Yesterday's contest is, to our mind, one of the best things about Lent Madness (besides the swag in the Lentorium): Two lesser known saints with fascinating backstories amplified under the warm glow of the purple lights, to our collective inspiration and edification. Plus, while she didn't win, the electioneering by the Sisterhood of St. John the Divine in Canada on behalf of Hannah Grier Coome was something otherworldly (she was one of their early leaders). We encourage you to like their Facebook page, where you can see the good work they're doing and watch the slick (okay, heartwarming) campaign video they produced on Hannah's behalf. Nicely done, good sisters!


Dominic Born in Castille, Spain, in the twelfth century, Dominic became an Austin Canon (a priest following the rule of Saint Augustine) and lived in a religious community at the cathedral of Osma. In this role, he gained a reputation for both zealous scholarship and care for the poor. When forced to choose between the two, Dominic sold his books to help the infirm and needy.

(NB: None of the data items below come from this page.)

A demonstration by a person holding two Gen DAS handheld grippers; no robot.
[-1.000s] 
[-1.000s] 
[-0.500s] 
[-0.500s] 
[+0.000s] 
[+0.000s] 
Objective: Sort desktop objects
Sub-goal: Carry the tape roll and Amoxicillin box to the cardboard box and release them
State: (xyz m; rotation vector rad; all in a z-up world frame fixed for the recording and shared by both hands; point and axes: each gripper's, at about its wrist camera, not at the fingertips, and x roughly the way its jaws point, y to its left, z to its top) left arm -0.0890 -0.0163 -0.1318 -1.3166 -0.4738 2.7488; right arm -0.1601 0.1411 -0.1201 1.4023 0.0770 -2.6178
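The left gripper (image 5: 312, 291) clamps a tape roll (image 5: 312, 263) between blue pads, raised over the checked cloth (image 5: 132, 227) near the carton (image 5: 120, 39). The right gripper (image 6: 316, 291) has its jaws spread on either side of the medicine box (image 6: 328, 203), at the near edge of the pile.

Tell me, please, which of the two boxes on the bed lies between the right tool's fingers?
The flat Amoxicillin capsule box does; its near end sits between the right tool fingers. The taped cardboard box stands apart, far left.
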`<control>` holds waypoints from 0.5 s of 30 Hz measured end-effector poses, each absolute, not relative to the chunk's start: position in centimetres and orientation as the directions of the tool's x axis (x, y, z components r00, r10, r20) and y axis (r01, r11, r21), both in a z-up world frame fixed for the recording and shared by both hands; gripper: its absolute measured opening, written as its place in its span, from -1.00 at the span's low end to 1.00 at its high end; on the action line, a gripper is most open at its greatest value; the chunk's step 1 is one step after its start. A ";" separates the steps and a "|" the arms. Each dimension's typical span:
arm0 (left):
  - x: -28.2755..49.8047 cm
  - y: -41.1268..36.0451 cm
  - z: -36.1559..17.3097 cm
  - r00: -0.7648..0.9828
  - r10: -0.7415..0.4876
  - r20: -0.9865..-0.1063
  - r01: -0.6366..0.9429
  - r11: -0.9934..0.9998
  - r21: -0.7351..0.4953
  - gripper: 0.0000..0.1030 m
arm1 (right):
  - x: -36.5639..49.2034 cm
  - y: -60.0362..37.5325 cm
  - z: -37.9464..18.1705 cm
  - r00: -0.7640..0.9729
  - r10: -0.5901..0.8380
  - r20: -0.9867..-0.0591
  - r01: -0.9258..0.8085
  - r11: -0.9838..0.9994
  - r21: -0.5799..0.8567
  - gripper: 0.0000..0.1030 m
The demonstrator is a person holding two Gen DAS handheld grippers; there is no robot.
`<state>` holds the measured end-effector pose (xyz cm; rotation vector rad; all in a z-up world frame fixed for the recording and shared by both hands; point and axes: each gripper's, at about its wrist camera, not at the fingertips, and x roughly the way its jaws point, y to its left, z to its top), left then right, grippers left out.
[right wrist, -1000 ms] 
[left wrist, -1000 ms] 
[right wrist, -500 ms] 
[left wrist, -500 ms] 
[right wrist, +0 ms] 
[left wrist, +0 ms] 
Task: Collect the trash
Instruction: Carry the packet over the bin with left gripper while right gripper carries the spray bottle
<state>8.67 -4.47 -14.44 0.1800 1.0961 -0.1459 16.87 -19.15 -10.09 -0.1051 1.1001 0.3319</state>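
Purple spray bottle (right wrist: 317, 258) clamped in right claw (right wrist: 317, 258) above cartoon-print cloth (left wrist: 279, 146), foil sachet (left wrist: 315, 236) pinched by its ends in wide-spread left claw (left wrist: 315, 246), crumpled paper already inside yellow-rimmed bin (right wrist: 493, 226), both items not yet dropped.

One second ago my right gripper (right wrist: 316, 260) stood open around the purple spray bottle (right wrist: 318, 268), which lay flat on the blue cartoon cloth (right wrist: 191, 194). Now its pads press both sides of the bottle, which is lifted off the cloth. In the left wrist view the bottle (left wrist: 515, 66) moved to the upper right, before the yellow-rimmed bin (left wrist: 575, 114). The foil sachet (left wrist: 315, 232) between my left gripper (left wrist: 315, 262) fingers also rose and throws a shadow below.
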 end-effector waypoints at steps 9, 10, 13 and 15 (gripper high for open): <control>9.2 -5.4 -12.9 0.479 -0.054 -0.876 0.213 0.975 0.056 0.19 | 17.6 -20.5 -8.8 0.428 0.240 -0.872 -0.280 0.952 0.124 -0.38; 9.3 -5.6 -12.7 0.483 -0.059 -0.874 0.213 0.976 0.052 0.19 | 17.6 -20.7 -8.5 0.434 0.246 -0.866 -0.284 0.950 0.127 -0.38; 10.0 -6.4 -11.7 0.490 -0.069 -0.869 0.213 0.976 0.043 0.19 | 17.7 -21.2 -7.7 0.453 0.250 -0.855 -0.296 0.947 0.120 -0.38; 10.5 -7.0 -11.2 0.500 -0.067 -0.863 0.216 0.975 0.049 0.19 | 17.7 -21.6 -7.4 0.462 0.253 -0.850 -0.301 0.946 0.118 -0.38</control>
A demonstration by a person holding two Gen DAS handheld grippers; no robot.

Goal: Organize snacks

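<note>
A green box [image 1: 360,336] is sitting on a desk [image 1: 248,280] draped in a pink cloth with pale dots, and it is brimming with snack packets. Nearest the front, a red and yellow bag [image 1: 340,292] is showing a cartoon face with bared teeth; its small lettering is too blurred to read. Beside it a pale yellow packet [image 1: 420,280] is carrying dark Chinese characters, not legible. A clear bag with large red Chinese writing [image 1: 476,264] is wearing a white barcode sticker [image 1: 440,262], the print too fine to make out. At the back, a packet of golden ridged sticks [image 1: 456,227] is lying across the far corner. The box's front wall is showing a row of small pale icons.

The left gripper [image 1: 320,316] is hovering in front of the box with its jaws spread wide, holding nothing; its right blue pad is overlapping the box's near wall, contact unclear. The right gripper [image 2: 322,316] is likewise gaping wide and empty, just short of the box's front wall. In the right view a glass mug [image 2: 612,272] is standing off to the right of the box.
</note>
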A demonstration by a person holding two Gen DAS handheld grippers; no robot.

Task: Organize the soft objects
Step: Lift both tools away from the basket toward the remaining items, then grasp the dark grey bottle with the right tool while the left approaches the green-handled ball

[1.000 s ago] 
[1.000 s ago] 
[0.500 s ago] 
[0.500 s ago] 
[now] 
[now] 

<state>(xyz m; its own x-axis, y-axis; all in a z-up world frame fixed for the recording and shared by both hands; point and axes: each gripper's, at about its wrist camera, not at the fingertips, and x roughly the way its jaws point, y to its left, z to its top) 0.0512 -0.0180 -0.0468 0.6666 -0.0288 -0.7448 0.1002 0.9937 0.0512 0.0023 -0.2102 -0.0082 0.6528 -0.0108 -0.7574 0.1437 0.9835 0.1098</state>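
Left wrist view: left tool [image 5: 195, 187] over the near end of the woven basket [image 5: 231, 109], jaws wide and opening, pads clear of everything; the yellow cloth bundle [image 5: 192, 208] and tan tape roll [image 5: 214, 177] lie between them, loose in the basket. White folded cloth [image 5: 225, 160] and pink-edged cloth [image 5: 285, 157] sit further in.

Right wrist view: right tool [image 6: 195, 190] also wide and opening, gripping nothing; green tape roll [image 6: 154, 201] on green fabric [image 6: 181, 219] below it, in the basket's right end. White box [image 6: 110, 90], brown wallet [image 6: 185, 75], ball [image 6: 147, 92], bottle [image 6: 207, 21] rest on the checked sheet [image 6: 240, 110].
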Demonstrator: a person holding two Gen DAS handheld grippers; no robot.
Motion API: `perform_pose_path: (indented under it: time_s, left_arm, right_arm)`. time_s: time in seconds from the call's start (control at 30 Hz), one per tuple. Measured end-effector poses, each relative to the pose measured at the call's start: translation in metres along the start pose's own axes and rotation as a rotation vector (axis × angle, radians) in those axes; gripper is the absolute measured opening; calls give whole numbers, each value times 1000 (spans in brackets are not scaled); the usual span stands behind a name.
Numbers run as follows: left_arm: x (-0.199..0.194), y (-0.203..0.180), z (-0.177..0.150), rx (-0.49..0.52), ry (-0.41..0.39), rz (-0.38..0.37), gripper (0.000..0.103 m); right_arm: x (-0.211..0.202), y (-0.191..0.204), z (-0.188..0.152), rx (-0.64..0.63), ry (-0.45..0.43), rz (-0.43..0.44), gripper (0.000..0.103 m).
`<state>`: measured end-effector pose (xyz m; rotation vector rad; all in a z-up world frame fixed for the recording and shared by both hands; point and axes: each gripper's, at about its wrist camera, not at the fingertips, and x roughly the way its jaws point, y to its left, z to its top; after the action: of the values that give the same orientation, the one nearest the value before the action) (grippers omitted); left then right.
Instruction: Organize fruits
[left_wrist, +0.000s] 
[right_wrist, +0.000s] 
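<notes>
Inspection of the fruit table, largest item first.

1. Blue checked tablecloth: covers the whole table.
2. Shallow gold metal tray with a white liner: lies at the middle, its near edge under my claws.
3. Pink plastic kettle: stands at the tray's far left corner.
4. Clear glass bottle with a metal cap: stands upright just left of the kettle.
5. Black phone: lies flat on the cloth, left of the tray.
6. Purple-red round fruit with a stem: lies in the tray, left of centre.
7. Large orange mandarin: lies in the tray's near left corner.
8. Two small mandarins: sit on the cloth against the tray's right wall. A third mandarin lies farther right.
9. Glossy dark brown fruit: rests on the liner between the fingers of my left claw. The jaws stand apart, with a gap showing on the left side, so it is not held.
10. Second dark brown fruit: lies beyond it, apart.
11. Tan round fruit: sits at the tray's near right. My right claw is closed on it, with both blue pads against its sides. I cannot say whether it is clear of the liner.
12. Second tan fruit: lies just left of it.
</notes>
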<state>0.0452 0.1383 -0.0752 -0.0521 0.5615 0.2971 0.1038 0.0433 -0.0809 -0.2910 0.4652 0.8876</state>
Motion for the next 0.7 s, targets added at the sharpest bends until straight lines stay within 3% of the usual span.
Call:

As he moved up the church ranks, he traveled on diplomatic missions and in France, he met Cathars, members of a religious sect deemed heretical by the Roman Catholic church. Dominic understood that the only way to convert the Cathars was with missionaries who were both intellectually strong and living under a vow of poverty.

To that end, in 1215, he established the Order of Preachers in Toulouse, France, to supply the church with learned clergy who could travel two-by-two throughout Spain, France, and Italy. The newly founded Dominican Order had a democratic structure with superiors occupying positions of power for short terms. Support from several bishops as well as the pope were critical in Dominic’s success. By design, the Order of Preachers was also closely linked with universities all over Europe. Though he never converted the Cathars, the Dominican Order and Dominic’s ministry has transformed people throughout the ages.

Dominic died in Bologna in 1221 at the age of 51, worn out by his hard work, travel, and austerities. True to his vow of poverty, he was known to fast, wear threadbare clothing in winter, and refuse a bed. Iconography often shows Dominic with a lily, holding a torch, and with a black-and-white dog, which in Latin is a pun of the name domini canes (Dog of our Lord). He is the patron saint of astronomers because when he was baptized, his mother saw a star shining in his chest.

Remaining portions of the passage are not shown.